The XDJ-AERO has just enough to get the job done for mobile DJing if you overlook the fact that XLR connections [mic input/audio output] are missing. The Mobile DJ industry standard connector for compact PA systems is XLR; RCA or 1/4″ inputs/outputs can be connected to adapters, but that is a make-shift solution. I expect a controller reportedly costing between $1099-$1399 to have XLRs from the start. Adapters are an increased opportunity for failed connections or degraded sound, so I avoid them as much as possible.
And let’s talk about that price-tag a little more. If you believe the lowest price is accurate, the Numark setup I described is a steal in comparison, even if you don’t already own an iPad!

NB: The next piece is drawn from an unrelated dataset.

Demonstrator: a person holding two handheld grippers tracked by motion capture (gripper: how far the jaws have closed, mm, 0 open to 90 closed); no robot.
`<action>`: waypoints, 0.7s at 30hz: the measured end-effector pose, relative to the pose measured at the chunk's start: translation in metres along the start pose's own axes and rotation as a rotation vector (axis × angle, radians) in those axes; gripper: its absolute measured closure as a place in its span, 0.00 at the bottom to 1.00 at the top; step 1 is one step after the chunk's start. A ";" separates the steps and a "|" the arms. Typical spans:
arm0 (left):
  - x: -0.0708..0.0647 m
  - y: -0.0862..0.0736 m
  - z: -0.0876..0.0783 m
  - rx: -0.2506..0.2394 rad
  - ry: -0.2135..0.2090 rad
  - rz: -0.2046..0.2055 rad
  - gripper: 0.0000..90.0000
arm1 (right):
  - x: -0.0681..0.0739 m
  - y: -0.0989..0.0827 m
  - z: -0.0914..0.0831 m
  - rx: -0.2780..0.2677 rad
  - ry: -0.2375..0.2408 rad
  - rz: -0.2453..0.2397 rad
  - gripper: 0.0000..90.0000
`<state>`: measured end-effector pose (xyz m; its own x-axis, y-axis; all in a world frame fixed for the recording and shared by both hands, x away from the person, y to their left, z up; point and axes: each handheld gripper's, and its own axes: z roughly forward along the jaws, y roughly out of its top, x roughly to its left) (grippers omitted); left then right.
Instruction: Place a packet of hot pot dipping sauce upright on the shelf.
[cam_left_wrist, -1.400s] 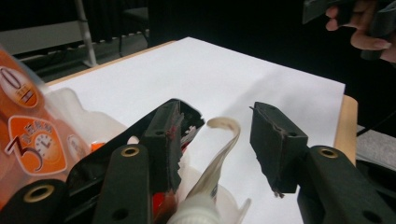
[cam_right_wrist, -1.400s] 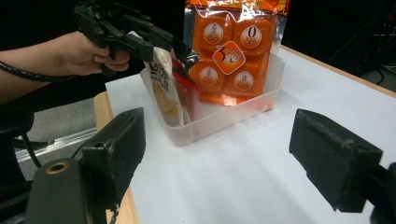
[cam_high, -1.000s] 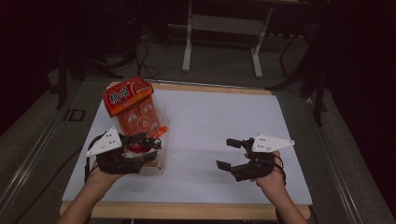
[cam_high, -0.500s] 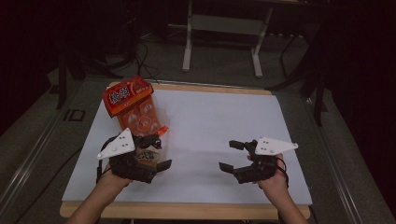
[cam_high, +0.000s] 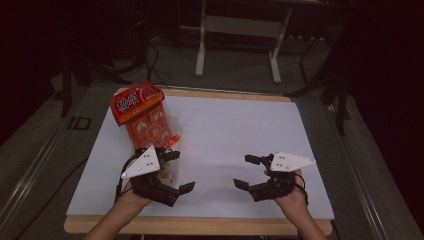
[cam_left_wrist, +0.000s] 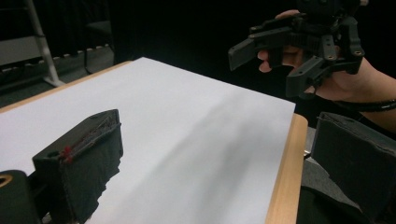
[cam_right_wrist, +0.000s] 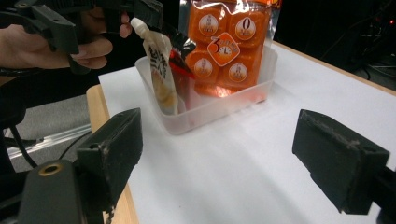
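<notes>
The left tool has just spread its jaws apart, empty, and drawn back from the clear tub, where the white pouch now stands beside the orange pack. The placing looks done. The right tool waits apart, well to the side.

The left gripper is drawn off the pouch in the clear tub, shifted toward four o'clock, its jaws just opened wide with nothing between them.
</notes>
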<state>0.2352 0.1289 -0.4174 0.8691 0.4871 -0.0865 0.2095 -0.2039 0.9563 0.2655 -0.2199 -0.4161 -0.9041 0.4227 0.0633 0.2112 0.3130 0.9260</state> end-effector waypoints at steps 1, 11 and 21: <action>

With the iDJ Pro retailing at $500 and the largest iPad2 [64GB/3G/WiFi] being another $600, you have a similar mobile music library setup while getting a tablet in the deal!
If you want to talk about music sources, the rekordbox mobile app is probably on the same ‘local library’ restriction as Algoriddim’s djay app on the iPad. But the iPad has iCloud and iTunes Match to give me access to as many as 25,000 of the songs in my music library, so I can leave my laptop at home and use the 3G/Wifi on my iPad to get any music I am missing locally. Not to mention the probable future iDJ Pro compatibility with Algoriddim’s vjay app and its AirPlay video output.
I could be totally wrong on my critique of the XDJ-AERO; I admittedly haven’t touched it or tested my theories on its connections and performance. But the few details I have lead me to believe it is nowhere close to what I have available to me with the iDJ Pro. This is just my opinion; your DJ requirements may be different than mine.